飼い猫と、番犬。【完結】
たまーに何日風呂行ってへんねんっちゅーくっさいのんとかおるしな……あーばばちっ!
あの何とも言えない酸っぱい臭いを思い出すだけで吐き気がする。
ああいう輩に今後益々頼られるかもしれないと思うと心底辟易した。
唯一の利点と言えば、これまで以上に堂々と沖田に触れられることくらいで。
……まぁそれもおもろそうやな……。
間違いなく必死に拒否するだろう沖田の顔を想像すると中々楽しそうにも思えて、ふむと顎を摘まんだ。
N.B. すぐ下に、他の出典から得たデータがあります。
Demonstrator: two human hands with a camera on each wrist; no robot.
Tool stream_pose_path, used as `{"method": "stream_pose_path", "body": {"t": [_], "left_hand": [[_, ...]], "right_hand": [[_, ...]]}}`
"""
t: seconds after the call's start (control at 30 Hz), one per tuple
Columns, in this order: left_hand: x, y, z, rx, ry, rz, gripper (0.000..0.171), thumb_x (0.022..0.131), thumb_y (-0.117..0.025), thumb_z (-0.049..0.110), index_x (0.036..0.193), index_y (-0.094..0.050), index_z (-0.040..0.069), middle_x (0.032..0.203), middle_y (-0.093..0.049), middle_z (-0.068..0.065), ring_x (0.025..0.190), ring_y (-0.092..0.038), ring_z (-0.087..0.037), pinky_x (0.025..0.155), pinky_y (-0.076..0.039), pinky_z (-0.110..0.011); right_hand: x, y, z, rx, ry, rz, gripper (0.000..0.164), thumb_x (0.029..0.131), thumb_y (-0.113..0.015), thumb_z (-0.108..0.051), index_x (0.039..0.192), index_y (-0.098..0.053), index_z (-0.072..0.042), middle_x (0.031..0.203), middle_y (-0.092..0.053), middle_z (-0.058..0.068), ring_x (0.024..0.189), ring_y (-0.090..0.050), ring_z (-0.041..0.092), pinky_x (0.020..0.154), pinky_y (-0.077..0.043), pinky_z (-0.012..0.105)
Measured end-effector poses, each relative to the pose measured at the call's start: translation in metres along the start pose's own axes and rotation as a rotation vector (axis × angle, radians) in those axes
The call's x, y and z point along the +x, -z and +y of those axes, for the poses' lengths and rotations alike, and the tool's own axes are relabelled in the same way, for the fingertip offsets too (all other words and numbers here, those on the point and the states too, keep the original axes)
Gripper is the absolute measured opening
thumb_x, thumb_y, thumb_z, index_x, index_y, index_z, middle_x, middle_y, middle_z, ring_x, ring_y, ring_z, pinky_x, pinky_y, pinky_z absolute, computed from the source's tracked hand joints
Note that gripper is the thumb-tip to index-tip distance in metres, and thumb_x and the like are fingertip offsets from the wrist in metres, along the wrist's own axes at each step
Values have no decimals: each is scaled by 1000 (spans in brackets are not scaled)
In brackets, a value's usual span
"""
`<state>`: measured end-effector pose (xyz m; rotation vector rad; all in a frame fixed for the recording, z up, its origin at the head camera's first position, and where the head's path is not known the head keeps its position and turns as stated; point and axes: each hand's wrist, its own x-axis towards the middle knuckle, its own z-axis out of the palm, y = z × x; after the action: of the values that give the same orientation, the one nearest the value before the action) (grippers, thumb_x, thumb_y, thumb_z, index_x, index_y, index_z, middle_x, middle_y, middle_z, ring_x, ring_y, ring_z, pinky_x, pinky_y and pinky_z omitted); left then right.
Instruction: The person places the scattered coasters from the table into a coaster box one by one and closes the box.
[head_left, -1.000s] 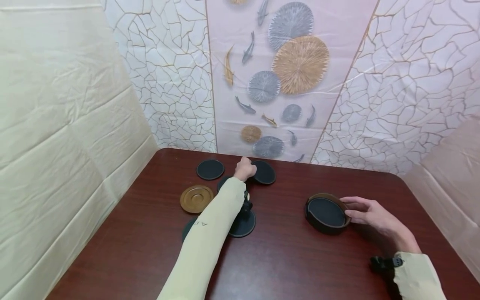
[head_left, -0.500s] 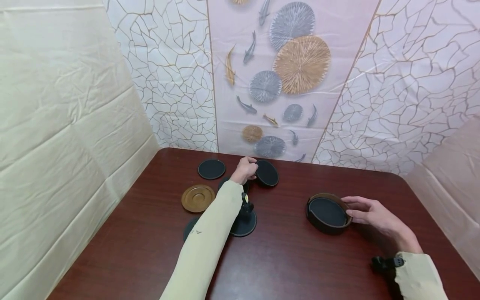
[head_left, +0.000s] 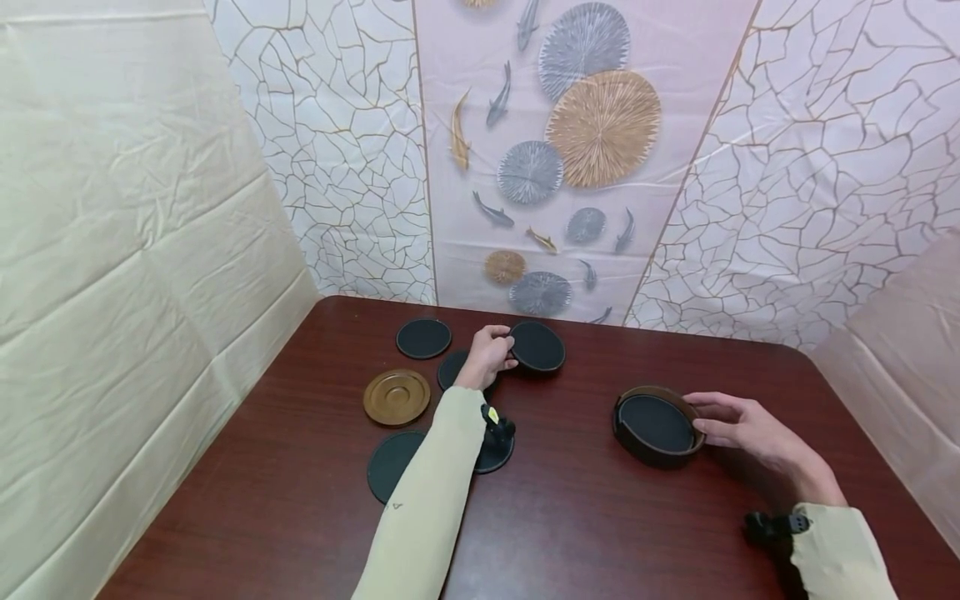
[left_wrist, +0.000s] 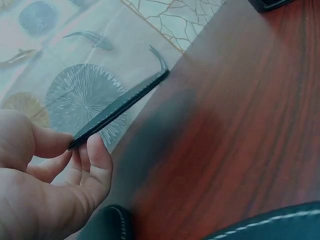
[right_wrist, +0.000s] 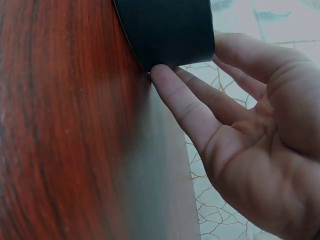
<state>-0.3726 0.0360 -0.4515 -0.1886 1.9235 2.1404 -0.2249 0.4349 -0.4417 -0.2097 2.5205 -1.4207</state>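
My left hand (head_left: 487, 358) pinches the near edge of a round black coaster (head_left: 537, 347) between thumb and fingers, toward the back of the table. In the left wrist view this coaster (left_wrist: 120, 110) is seen nearly edge-on, tilted, with its shadow on the wood below. White stitching runs round its rim. At the right, my right hand (head_left: 750, 433) grips the side of a round black coaster holder (head_left: 651, 455), which has a black coaster (head_left: 656, 423) inside. The right wrist view shows fingertips low on the holder's wall (right_wrist: 170, 32) and a digit at its upper edge.
More black coasters lie at the left: one at the back (head_left: 423, 338), one partly under my left hand (head_left: 452, 367), and two partly hidden by my forearm, at its left (head_left: 392, 462) and right (head_left: 495, 458). A brown disc (head_left: 396, 398) with a ringed centre lies among them.
My left hand has turned and drawn slightly nearer, and the coaster in it has shifted a little right. My left forearm has swung right, uncovering more of the front-left coaster. The right hand stays put.
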Motion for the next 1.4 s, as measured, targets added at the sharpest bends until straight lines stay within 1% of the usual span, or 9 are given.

「兎に角、その先生には隊士の健康状態も診てもらう。お前はそれを手伝ってやってくれ」
「はいはい、承知や」
「はいは一回」
おかんめ。
「はーい」
そんな気のない返事に丸めた紙を投げてくる副長に、掌でそれを打ち返したあと。
流石に『遊んでる暇はねぇんだ』と青筋を立てたその人に部屋を追い出された俺は、留守居という名の非番を風の通る庭の大銀杏の上で過ごした。
ちらちらと降る木漏れ日を受けつつ浅い睡眠をとっていると、僅かに騒がしくなった屯所の気配に目が覚めた。
他の連中に遅れて戻ってきた局長ら上役に案内される体躯の良い男が例の奥医師のようだ。
……へぇ、あれが、なぁ。
思いの外若く、あまり年も変わらない様に見える。
「……あふ」
しゃあない、ちょっくら行ってこよか。
欠伸一つに伸びをして。
観念した俺は寝転がった体勢のままずるりと木の枝から身を滑らせた。